Task description:
An exact copy of the data is required. No picture may appear in it.

Data for analysis:
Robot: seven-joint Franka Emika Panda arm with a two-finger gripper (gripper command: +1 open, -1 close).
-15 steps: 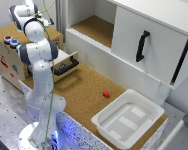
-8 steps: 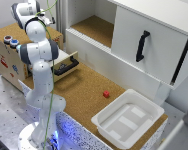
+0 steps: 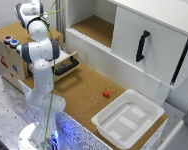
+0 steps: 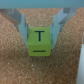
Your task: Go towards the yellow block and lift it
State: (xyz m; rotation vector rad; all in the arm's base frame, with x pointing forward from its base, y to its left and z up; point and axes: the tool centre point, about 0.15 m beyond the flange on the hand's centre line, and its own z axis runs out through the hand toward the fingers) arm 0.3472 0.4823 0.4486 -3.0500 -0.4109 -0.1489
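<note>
The yellow block [image 4: 40, 40] bears a dark letter T on its top face and rests on a brown cork surface in the wrist view. My gripper [image 4: 41, 34] has one finger against each side of the block, shut on it. In the exterior view the arm [image 3: 39, 55] reaches up to the far left over the wooden box [image 3: 6, 62]. There the arm's own links hide both the block and the fingers.
A small red block [image 3: 106, 93] lies on the cork table near a white tray [image 3: 109, 127]. A white cabinet with a black handle [image 3: 140, 46] stands behind. An open drawer [image 3: 66, 65] sticks out beside the arm. Small cups [image 3: 10, 41] sit on the wooden box.
</note>
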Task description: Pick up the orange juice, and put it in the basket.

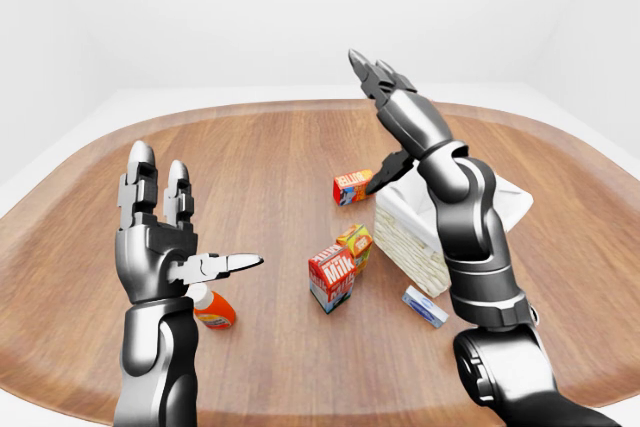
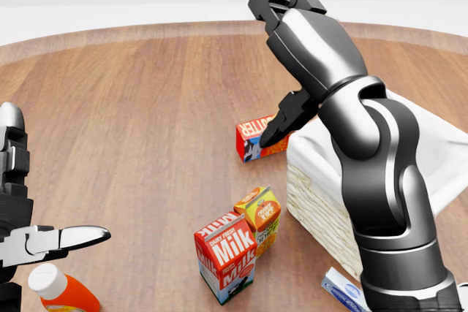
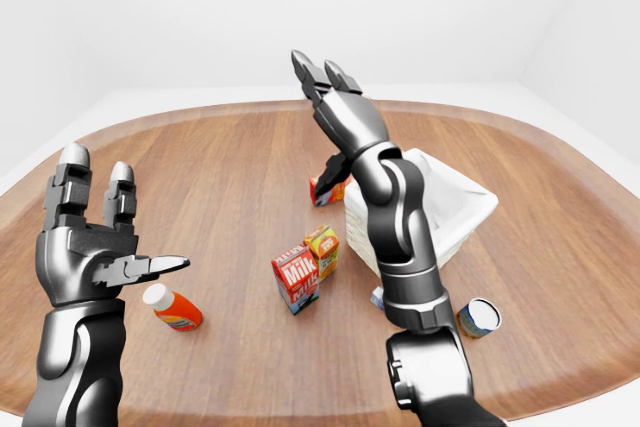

Solved problem:
Robot: seven-joint Franka Emika Panda arm with a two-finger gripper (gripper command: +1 open, -1 close).
-15 steps: 
-8 steps: 
+0 steps: 
+0 steps: 
Your task: Go towards the yellow block and lift it
State: (xyz m; rotation vector rad; all in the arm's base frame, with x pointing forward from its base, y to its left and z up; point and axes: the tool centre point, about 0.15 m beyond the flange on the hand's centre line, and its own z axis runs out through the hand toward the fingers) arm 0.3472 0.4823 0.4486 -3.0500 -0.4109 -0.1489
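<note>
The yellow block [image 4: 40, 40] bears a dark letter T on its top face and rests on a brown cork surface in the wrist view. My gripper [image 4: 41, 34] has one finger against each side of the block, shut on it. In the exterior view the arm [image 3: 39, 55] reaches up to the far left over the wooden box [image 3: 6, 62]. There the arm's own links hide both the block and the fingers.
A small red block [image 3: 106, 93] lies on the cork table near a white tray [image 3: 109, 127]. A white cabinet with a black handle [image 3: 140, 46] stands behind. An open drawer [image 3: 66, 65] sticks out beside the arm. Small cups [image 3: 10, 41] sit on the wooden box.
</note>
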Task description: Pick up the orange juice, and put it in the basket.

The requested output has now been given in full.